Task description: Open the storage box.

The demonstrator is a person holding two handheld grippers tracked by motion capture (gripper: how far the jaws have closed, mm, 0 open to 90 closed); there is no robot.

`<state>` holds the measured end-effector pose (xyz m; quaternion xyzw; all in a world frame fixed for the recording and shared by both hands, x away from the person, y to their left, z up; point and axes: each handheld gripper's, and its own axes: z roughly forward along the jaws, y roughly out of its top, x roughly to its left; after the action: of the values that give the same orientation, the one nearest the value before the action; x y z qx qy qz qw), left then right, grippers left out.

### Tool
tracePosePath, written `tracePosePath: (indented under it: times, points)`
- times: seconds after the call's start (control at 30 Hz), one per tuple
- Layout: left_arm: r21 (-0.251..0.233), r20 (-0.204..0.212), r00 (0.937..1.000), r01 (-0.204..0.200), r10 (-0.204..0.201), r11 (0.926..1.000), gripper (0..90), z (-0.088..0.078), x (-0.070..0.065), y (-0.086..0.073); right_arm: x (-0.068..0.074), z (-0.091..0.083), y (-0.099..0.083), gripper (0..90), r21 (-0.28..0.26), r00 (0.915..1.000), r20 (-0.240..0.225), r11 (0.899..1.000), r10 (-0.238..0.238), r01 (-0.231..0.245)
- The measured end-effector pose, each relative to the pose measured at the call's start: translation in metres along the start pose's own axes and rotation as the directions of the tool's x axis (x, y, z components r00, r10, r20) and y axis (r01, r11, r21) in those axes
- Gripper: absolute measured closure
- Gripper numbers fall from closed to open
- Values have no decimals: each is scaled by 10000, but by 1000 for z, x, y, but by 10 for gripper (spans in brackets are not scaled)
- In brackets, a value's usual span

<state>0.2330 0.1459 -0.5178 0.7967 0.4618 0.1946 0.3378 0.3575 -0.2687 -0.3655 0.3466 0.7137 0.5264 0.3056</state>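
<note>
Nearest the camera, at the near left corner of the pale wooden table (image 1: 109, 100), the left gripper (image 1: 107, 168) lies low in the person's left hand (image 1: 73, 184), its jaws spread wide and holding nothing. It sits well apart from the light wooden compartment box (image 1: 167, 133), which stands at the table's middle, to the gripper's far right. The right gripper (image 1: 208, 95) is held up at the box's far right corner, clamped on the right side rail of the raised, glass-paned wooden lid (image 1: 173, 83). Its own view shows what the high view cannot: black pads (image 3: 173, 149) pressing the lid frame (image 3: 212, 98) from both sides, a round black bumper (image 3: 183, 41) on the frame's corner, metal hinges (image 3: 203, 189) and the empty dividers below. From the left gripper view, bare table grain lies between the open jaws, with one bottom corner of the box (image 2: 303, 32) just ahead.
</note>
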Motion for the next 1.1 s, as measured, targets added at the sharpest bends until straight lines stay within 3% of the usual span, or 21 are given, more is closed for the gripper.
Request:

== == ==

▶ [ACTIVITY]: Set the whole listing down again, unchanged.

▶ [ANSWER TO THIS EXERCISE]:
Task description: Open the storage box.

The demonstrator is a person holding two handheld grippers tracked by motion capture (gripper: how far the jaws have closed, mm, 0 open to 90 closed); there is no robot.

`<state>` holds the measured end-effector pose (xyz m; quaternion xyzw; all in a world frame fixed for the recording and shared by both hands, x away from the person, y to their left, z up; point and axes: each handheld gripper's, and its own axes: z roughly forward along the jaws, y roughly out of its top, x roughly to its left; after the action: of the values that give the same orientation, the one nearest the value before the action; x y z qx qy qz qw), left then right, grippers left out.

### Tool
tracePosePath, written `tracePosePath: (indented under it: times, points)`
- times: seconds after the call's start (control at 30 Hz), one per tuple
- Layout: left_arm: r21 (-0.251..0.233), r20 (-0.204..0.212), r00 (0.937..1.000), r01 (-0.204..0.200), r10 (-0.204..0.201), r11 (0.926..1.000), gripper (0..90), z (-0.088..0.078), x (-0.070..0.065), y (-0.086..0.073); right_arm: x (-0.068..0.074), z (-0.091..0.083), y (-0.099..0.083), gripper (0..90), r21 (-0.28..0.26), r00 (0.915..1.000), r20 (-0.240..0.225), r11 (0.899..1.000), r10 (-0.238..0.238), r01 (-0.231..0.245)
- The measured end-effector pose, each relative to the pose measured at the call's start: translation in metres along the start pose's own axes and rotation as the directions of the tool's x axis (x, y, z components r00, r10, r20) and y axis (r01, r11, r21) in those axes
- Gripper: absolute measured closure
- Gripper numbers fall from closed to open
- Values have no decimals: each is scaled by 10000, but by 1000 for z, x, y, but by 10 for gripper (spans in brackets are not scaled)
- In brackets, a value's usual span

<state>0.2330 0.1459 -0.5178 0.7967 0.4618 0.1946 0.3378 0.3575 -0.2687 -0.3655 0.3466 0.7137 0.5264 0.3056</state>
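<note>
Nearest the camera, at the near left corner of the pale wooden table (image 1: 109, 100), the left gripper (image 1: 107, 168) lies low in the person's left hand (image 1: 73, 184), its jaws spread wide and holding nothing. It sits well apart from the light wooden compartment box (image 1: 167, 133), which stands at the table's middle, to the gripper's far right. The right gripper (image 1: 208, 95) is held up at the box's far right corner, clamped on the right side rail of the raised, glass-paned wooden lid (image 1: 173, 83). Its own view shows what the high view cannot: black pads (image 3: 173, 149) pressing the lid frame (image 3: 212, 98) from both sides, a round black bumper (image 3: 183, 41) on the frame's corner, metal hinges (image 3: 203, 189) and the empty dividers below. From the left gripper view, bare table grain lies between the open jaws, with one bottom corner of the box (image 2: 303, 32) just ahead.
</note>
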Motion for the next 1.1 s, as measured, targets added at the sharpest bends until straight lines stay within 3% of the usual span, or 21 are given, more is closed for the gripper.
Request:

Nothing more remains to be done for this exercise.